- **Stored data**
#####
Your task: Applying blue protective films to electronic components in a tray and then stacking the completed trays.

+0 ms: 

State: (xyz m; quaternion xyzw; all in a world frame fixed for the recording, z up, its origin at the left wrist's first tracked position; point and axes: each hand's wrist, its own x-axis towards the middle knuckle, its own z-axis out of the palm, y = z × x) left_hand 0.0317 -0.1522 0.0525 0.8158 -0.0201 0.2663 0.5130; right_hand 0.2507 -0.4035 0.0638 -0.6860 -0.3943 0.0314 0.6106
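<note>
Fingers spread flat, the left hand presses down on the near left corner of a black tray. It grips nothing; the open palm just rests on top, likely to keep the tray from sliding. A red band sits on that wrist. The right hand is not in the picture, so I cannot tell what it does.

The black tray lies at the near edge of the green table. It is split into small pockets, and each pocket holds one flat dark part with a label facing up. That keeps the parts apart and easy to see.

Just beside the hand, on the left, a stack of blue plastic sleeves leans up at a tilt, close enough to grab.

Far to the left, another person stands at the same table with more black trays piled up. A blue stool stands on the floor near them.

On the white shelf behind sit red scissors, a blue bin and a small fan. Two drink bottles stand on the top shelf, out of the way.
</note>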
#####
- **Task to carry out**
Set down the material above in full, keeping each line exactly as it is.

- **Answer to this problem**
Your task: Applying blue protective films to electronic components in a tray and then stacking the completed trays.

+0 ms: 

State: (xyz m; quaternion xyzw; all in a world frame fixed for the recording, z up, its origin at the left wrist's first tracked position; point and axes: each hand's wrist, its own x-axis towards the middle knuckle, its own z-axis out of the palm, y = z × x) left_hand 0.0317 -0.1522 0.0525 0.8158 -0.0201 0.2663 0.5130; right_hand 0.2507 -0.4035 0.0638 -0.6860 -0.3943 0.0314 0.6106
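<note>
Fingers spread flat, the left hand presses down on the near left corner of a black tray. It grips nothing; the open palm just rests on top, likely to keep the tray from sliding. A red band sits on that wrist. The right hand is not in the picture, so I cannot tell what it does.

The black tray lies at the near edge of the green table. It is split into small pockets, and each pocket holds one flat dark part with a label facing up. That keeps the parts apart and easy to see.

Just beside the hand, on the left, a stack of blue plastic sleeves leans up at a tilt, close enough to grab.

Far to the left, another person stands at the same table with more black trays piled up. A blue stool stands on the floor near them.

On the white shelf behind sit red scissors, a blue bin and a small fan. Two drink bottles stand on the top shelf, out of the way.
</note>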

The exercise asks for nothing more.